Can IPv6 cause ping to fail?
Yes. If your machine has an IPv6 address but lacks a valid IPv6 gateway or your network does not route IPv6 traffic, ping will fail when it resolves a hostname to an IPv6 address. The ICMP packets have no route to reach the destination. Forcing IPv4 with -4 or changing the system preference resolves this immediately.
To summarize: when ping returns IPv6 instead of IPv4 in Windows 11, the root cause is the operating system’s default protocol preference — not a network failure. The quickest fix is the ping -4 flag for individual commands. For a permanent solution, either adjust the prefix policy table to raise IPv4 precedence above IPv6 or set the DisabledComponents registry value to 0x20. Both methods keep IPv6 available while making IPv4 the default choice for DNS resolution.

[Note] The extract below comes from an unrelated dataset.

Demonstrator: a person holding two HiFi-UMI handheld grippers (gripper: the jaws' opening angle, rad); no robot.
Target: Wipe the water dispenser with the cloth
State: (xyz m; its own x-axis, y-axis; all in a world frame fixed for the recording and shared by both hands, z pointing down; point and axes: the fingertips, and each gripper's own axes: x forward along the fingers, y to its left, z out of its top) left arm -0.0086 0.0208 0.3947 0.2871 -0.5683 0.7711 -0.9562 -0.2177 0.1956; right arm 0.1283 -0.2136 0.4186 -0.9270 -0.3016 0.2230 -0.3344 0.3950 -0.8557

If you have applied these changes and ping still fails with IPv4, the problem lies outside protocol selection. Check your DNS settings, verify your default gateway is reachable with ping -4 <gateway IP>, and confirm that your adapter has a valid IPv4 address using ipconfig. If local network checks pass but external hosts remain unreachable, contact your ISP — the issue is likely upstream routing or a service outage on their end.